- **TASK DESCRIPTION**: With no additions or omissions, print the listing that follows.

+-------+

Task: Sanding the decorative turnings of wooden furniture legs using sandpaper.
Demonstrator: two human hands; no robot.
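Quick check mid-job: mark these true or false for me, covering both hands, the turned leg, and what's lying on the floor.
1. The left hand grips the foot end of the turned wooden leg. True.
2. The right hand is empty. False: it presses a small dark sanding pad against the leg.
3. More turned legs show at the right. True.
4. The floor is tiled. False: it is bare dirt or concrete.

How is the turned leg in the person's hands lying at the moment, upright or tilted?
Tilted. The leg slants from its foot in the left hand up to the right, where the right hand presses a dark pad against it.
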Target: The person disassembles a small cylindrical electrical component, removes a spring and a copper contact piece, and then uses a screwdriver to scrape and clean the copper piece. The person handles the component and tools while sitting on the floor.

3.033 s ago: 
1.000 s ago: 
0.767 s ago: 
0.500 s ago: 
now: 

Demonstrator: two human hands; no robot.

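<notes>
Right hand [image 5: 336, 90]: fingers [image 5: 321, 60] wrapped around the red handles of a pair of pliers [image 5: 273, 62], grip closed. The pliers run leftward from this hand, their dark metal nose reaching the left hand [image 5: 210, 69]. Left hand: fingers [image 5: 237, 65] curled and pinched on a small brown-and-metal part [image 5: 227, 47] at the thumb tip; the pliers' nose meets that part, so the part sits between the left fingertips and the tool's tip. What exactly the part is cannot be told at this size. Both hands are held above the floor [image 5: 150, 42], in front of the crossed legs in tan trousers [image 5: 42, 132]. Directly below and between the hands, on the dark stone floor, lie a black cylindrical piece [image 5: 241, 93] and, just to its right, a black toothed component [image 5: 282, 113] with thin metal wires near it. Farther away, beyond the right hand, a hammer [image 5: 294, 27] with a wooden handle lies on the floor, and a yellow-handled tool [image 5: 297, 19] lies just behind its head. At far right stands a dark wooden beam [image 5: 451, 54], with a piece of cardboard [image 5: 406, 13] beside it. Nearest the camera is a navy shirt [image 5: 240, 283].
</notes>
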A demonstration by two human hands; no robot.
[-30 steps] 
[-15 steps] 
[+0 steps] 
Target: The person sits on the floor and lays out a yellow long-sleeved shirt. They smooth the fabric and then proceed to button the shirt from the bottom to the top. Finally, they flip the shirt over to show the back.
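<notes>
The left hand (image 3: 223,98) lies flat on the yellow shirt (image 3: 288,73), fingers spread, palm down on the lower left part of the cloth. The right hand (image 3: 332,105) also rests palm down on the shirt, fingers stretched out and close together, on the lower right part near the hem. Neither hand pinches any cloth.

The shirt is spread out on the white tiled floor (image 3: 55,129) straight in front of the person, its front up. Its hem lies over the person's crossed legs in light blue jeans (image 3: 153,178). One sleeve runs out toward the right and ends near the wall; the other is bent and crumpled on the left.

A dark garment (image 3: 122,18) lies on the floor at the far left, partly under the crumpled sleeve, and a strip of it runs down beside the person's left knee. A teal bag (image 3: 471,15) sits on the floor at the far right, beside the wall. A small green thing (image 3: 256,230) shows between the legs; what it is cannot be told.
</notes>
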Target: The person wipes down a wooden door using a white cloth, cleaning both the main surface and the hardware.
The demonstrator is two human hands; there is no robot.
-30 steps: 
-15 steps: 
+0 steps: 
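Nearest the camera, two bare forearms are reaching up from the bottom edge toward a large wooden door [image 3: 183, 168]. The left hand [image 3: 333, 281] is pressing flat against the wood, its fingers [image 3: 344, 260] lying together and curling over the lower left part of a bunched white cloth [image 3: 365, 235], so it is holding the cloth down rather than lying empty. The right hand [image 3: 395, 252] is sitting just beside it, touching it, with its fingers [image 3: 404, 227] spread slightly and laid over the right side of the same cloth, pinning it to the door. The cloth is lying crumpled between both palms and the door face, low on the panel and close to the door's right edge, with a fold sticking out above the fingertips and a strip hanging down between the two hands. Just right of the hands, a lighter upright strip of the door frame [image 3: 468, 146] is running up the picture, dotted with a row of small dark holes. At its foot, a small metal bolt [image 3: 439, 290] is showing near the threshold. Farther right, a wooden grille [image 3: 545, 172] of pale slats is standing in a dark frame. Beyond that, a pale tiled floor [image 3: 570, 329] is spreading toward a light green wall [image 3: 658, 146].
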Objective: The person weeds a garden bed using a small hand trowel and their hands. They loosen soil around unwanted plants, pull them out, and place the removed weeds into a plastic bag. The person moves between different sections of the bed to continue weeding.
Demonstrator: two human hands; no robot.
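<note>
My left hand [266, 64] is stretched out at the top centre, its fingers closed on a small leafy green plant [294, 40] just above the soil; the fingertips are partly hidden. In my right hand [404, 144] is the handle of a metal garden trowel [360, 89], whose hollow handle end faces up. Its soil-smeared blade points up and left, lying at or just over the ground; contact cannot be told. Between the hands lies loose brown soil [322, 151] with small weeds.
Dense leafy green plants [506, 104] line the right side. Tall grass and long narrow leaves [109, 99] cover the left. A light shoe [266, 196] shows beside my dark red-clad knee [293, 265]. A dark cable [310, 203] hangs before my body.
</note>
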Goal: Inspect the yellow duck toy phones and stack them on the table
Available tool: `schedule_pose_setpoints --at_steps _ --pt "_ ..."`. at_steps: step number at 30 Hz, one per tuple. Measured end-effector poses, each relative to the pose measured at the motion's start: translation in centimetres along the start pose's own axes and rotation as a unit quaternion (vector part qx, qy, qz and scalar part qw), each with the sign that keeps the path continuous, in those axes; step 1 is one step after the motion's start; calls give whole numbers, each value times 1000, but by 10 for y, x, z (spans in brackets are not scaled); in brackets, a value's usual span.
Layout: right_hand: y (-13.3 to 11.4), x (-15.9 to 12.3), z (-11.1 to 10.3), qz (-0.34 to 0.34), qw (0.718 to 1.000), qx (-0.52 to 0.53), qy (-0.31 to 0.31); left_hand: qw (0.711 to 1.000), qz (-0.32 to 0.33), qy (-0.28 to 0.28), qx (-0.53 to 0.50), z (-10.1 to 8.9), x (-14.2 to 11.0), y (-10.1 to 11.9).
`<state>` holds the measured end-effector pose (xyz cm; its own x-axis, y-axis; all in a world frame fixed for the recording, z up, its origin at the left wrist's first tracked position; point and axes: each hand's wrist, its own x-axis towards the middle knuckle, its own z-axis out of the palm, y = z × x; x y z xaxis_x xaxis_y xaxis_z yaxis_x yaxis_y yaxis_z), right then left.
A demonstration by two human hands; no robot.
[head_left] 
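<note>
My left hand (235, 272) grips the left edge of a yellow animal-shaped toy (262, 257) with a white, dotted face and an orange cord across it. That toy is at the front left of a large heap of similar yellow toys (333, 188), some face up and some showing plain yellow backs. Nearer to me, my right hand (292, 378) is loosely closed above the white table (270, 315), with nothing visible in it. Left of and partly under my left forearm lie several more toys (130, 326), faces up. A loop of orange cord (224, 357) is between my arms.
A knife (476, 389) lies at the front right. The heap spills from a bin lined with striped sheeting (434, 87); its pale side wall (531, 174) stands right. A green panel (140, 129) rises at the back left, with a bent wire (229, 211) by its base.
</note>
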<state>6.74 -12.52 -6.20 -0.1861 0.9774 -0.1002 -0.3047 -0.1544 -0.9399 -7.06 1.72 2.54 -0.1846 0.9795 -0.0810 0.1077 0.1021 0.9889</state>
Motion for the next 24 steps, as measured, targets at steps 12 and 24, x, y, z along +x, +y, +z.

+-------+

- **SOLUTION**:
Task: Sanding the decorative turnings of wooden furniture legs using sandpaper.
Demonstrator: two human hands; no robot.
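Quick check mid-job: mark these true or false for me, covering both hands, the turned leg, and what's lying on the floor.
1. The left hand grips the foot end of the turned wooden leg. True.
2. The right hand is empty. False: it presses a small dark sanding pad against the leg.
3. More turned legs show at the right. True.
4. The floor is tiled. False: it is bare dirt or concrete.

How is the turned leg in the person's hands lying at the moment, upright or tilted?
Tilted. The leg slants from its foot in the left hand up to the right, where the right hand presses a dark pad against it.
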Target: The person disassembles a small cylindrical electrical component, removes a spring and a copper contact piece, and then uses a screwdriver to scrape and clean the copper piece. The person handles the component and tools while sitting on the floor.

3.033 s ago: 
1.000 s ago: 
0.767 s ago: 
0.500 s ago: 
now: 

Demonstrator: two human hands; no robot.

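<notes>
Right hand [image 5: 336, 90]: fingers [image 5: 321, 60] wrapped around the red handles of a pair of pliers [image 5: 273, 62], grip closed. The pliers run leftward from this hand, their dark metal nose reaching the left hand [image 5: 210, 69]. Left hand: fingers [image 5: 237, 65] curled and pinched on a small brown-and-metal part [image 5: 227, 47] at the thumb tip; the pliers' nose meets that part, so the part sits between the left fingertips and the tool's tip. What exactly the part is cannot be told at this size. Both hands are held above the floor [image 5: 150, 42], in front of the crossed legs in tan trousers [image 5: 42, 132]. Directly below and between the hands, on the dark stone floor, lie a black cylindrical piece [image 5: 241, 93] and, just to its right, a black toothed component [image 5: 282, 113] with thin metal wires near it. Farther away, beyond the right hand, a hammer [image 5: 294, 27] with a wooden handle lies on the floor, and a yellow-handled tool [image 5: 297, 19] lies just behind its head. At far right stands a dark wooden beam [image 5: 451, 54], with a piece of cardboard [image 5: 406, 13] beside it. Nearest the camera is a navy shirt [image 5: 240, 283].
</notes>
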A demonstration by two human hands; no robot.
[-30 steps] 
[-15 steps] 
[+0 steps] 
Target: The person sits on the floor and lays out a yellow long-sleeved shirt. They smooth the fabric and then proceed to button the shirt from the bottom to the top. Finally, they flip the shirt over to show the back.
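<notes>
The left hand (image 3: 223,98) lies flat on the yellow shirt (image 3: 288,73), fingers spread, palm down on the lower left part of the cloth. The right hand (image 3: 332,105) also rests palm down on the shirt, fingers stretched out and close together, on the lower right part near the hem. Neither hand pinches any cloth.

The shirt is spread out on the white tiled floor (image 3: 55,129) straight in front of the person, its front up. Its hem lies over the person's crossed legs in light blue jeans (image 3: 153,178). One sleeve runs out toward the right and ends near the wall; the other is bent and crumpled on the left.

A dark garment (image 3: 122,18) lies on the floor at the far left, partly under the crumpled sleeve, and a strip of it runs down beside the person's left knee. A teal bag (image 3: 471,15) sits on the floor at the far right, beside the wall. A small green thing (image 3: 256,230) shows between the legs; what it is cannot be told.
</notes>
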Target: The person wipes down a wooden door using a white cloth, cleaning both the main surface and the hardware.
The demonstrator is two human hands; there is no robot.
-30 steps: 
-15 steps: 
+0 steps: 
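Nearest the camera, two bare forearms are reaching up from the bottom edge toward a large wooden door [image 3: 183, 168]. The left hand [image 3: 333, 281] is pressing flat against the wood, its fingers [image 3: 344, 260] lying together and curling over the lower left part of a bunched white cloth [image 3: 365, 235], so it is holding the cloth down rather than lying empty. The right hand [image 3: 395, 252] is sitting just beside it, touching it, with its fingers [image 3: 404, 227] spread slightly and laid over the right side of the same cloth, pinning it to the door. The cloth is lying crumpled between both palms and the door face, low on the panel and close to the door's right edge, with a fold sticking out above the fingertips and a strip hanging down between the two hands. Just right of the hands, a lighter upright strip of the door frame [image 3: 468, 146] is running up the picture, dotted with a row of small dark holes. At its foot, a small metal bolt [image 3: 439, 290] is showing near the threshold. Farther right, a wooden grille [image 3: 545, 172] of pale slats is standing in a dark frame. Beyond that, a pale tiled floor [image 3: 570, 329] is spreading toward a light green wall [image 3: 658, 146].
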Objective: The person weeds a garden bed using a small hand trowel and their hands. They loosen soil around unwanted plants, pull them out, and place the removed weeds into a plastic bag. The person moves between different sections of the bed to continue weeding.
Demonstrator: two human hands; no robot.
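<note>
My left hand [266, 64] is stretched out at the top centre, its fingers closed on a small leafy green plant [294, 40] just above the soil; the fingertips are partly hidden. In my right hand [404, 144] is the handle of a metal garden trowel [360, 89], whose hollow handle end faces up. Its soil-smeared blade points up and left, lying at or just over the ground; contact cannot be told. Between the hands lies loose brown soil [322, 151] with small weeds.
Dense leafy green plants [506, 104] line the right side. Tall grass and long narrow leaves [109, 99] cover the left. A light shoe [266, 196] shows beside my dark red-clad knee [293, 265]. A dark cable [310, 203] hangs before my body.
</note>
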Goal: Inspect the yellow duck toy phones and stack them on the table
Available tool: `schedule_pose_setpoints --at_steps _ --pt "_ ..."`. at_steps: step number at 30 Hz, one per tuple. Measured end-effector poses, each relative to the pose measured at the motion's start: translation in centimetres along the start pose's own axes and rotation as a unit quaternion (vector part qx, qy, qz and scalar part qw), each with the sign that keeps the path continuous, in those axes; step 1 is one step after the motion's start; calls give whole numbers, each value times 1000, but by 10 for y, x, z (spans in brackets are not scaled); in brackets, a value's usual span.
Layout: right_hand: y (-13.3 to 11.4), x (-15.9 to 12.3), z (-11.1 to 10.3), qz (-0.34 to 0.34), qw (0.718 to 1.000), qx (-0.52 to 0.53), qy (-0.31 to 0.31); left_hand: qw (0.711 to 1.000), qz (-0.32 to 0.33), qy (-0.28 to 0.28), qx (-0.53 to 0.50), z (-10.1 to 8.9), x (-14.2 to 11.0), y (-10.1 to 11.9).
`<state>` holds the measured end-effector pose (xyz cm; its own x-axis, y-axis; all in a world frame fixed for the recording, z up, its origin at the left wrist's first tracked position; point and axes: each hand's wrist, its own x-axis towards the middle knuckle, its own z-axis out of the palm, y = z × x; x y z xaxis_x xaxis_y xaxis_z yaxis_x yaxis_y yaxis_z), right then left.
A demonstration by two human hands; no robot.
[head_left] 
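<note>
My left hand (235, 272) grips the left edge of a yellow animal-shaped toy (262, 257) with a white, dotted face and an orange cord across it. That toy is at the front left of a large heap of similar yellow toys (333, 188), some face up and some showing plain yellow backs. Nearer to me, my right hand (292, 378) is loosely closed above the white table (270, 315), with nothing visible in it. Left of and partly under my left forearm lie several more toys (130, 326), faces up. A loop of orange cord (224, 357) is between my arms.
A knife (476, 389) lies at the front right. The heap spills from a bin lined with striped sheeting (434, 87); its pale side wall (531, 174) stands right. A green panel (140, 129) rises at the back left, with a bent wire (229, 211) by its base.
</note>
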<state>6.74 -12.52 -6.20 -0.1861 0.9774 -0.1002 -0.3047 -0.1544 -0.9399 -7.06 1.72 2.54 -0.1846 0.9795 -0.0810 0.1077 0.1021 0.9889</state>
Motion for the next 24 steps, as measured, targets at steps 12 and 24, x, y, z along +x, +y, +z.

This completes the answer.